If Trump or Congress Decides the Muslim Brotherhood Is a Terrorist Organization, Brace for the Blowback
Please go over to Lawfare and read the entire article. This is important stuff to understand, regardless of one’s personal feelings about the Muslim Brotherhood. Emphasis added:
Today the Muslim Brotherhood is far from a single entity. No umbrella organization wields control over local branches, and groups have taken divergent paths and suffered from internal divisions. In recent years, Jordan’s Muslim Brotherhood has fractured into three groups, with two both claiming the name for themselves. Tunisia’s al-Nahda party was never a formal branch of the Brotherhood but bore many resemblances to other Brotherhood groups. Last year, however, it rebranded itself as a party of “Muslim democrats,” abandoning the “political Islam” term commonly used to describe Muslim Brotherhood groups. This does not mean that these various groups have no contact with each other, but they clearly do not even see themselves as a unified movement. One colleague who attended a gathering of Muslim Brothers from different countries a few years ago reported that they spent the bulk of the time bickering over whose priorities were more important.

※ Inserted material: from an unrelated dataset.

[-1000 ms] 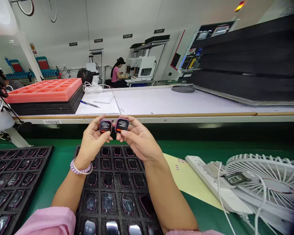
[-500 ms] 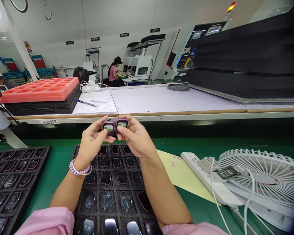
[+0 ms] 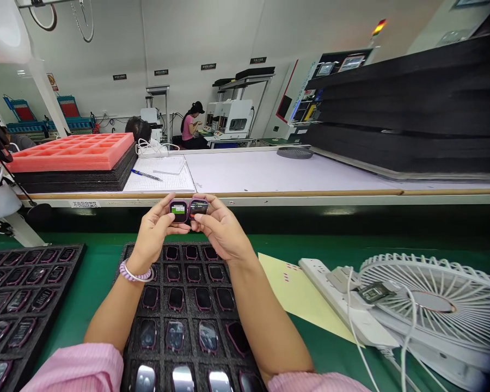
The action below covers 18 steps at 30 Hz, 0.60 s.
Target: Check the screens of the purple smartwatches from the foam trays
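My left hand [image 3: 154,231] pinches a purple-framed smartwatch body [image 3: 178,211] between thumb and fingers; its screen is lit with a green and white pattern. Beside it, my right hand [image 3: 222,227] grips a second smartwatch body [image 3: 198,208] of the same kind, its screen mostly dark with a small orange-red spot near the thumb. The two watches are held side by side, edges touching or nearly so. Below my hands lies a black foam tray [image 3: 190,314] with rows of purple-framed watch bodies in its compartments, partly hidden by my forearms.
Another filled foam tray [image 3: 71,288] lies at left. To the right are yellow paper [image 3: 288,288], a white power strip [image 3: 343,305] and a white fan [image 3: 436,310] with cables. A shelf [image 3: 237,179] holds red foam trays [image 3: 73,152], a pen [image 3: 146,175] and a black stack [image 3: 408,109].
The right watch's screen has gone from green and white to mostly dark with an orange-red spot. Both hands still hold the watches; the camera view has shifted slightly.
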### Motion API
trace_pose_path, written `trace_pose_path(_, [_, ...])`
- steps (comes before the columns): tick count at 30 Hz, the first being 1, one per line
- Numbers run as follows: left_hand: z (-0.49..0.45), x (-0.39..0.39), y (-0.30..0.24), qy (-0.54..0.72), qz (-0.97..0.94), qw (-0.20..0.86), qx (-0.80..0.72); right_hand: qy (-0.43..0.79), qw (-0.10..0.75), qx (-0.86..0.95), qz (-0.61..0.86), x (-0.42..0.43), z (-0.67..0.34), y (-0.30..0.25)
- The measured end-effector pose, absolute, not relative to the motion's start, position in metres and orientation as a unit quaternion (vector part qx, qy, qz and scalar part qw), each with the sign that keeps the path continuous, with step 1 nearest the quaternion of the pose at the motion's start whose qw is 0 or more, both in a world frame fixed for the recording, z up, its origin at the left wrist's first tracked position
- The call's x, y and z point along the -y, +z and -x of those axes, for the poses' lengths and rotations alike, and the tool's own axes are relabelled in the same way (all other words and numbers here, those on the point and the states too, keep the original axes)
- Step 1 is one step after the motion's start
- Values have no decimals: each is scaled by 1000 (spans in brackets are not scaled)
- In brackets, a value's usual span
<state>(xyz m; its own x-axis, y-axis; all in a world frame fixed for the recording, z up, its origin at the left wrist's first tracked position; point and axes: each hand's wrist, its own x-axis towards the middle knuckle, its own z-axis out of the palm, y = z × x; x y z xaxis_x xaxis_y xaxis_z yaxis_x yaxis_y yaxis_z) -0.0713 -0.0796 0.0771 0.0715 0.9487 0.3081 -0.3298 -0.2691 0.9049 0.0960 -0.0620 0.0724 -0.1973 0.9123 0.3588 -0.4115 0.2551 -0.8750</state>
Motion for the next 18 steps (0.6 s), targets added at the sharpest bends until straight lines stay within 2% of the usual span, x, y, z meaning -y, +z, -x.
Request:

Even groups that do identify strongly as branches of the Muslim Brotherhood disagree on a range of issues. Some fully reject partisan politics while others routinely participate in local and national elections. Male and female Muslim Brotherhood members have held dozens of parliamentary seats and cabinet positions and peacefully stepped down when their terms expired or their cabinets were dissolved. [..]
It is true that since the uprisings some splinters of the Muslim Brotherhood have turned to violence, but so have many liberal and progressive movements resisting the reestablishment of repressive autocracies in their countries. The context matters tremendously, as does the sharp escalation in regime use of violence against all manner of opposition. […]
Without various Muslim Brotherhood groups operating throughout the region, the Islamic State and al-Qaeda will have the monopoly on Islamist politics in many countries.
Achieving a terrorist designation for the Muslim Brotherhood could do more harm than good. Escalated repression of moderate groups like the Muslim Brotherhood (as well as liberals and progressives) will likely, and ironically, lead to an increase in support for more extremist groups as the latter become the only venue for political opposition. Without various Muslim Brotherhood groups operating throughout the region, the Islamic State and al-Qaeda will have the monopoly on Islamist politics in many countries. […]
Characterizing the Muslim Brotherhood as akin to violent extremists like the Islamic State and al-Qaeda is not only factually wrong, it is likely to be counterproductive. If the Trump administration is going to “eradicate Islamic radicalism,” it first needs to understand it. At a bare minimum, that means recognizing that the Muslim Brotherhood, like Islam as a whole, defies monolithic categorization; it’s an organization that is sometimes problematic and sometimes a U.S. partner. The terrorist designation for the Muslim Brotherhood must be rejected for what it is—an unfounded generalization that undermines our objectives abroad.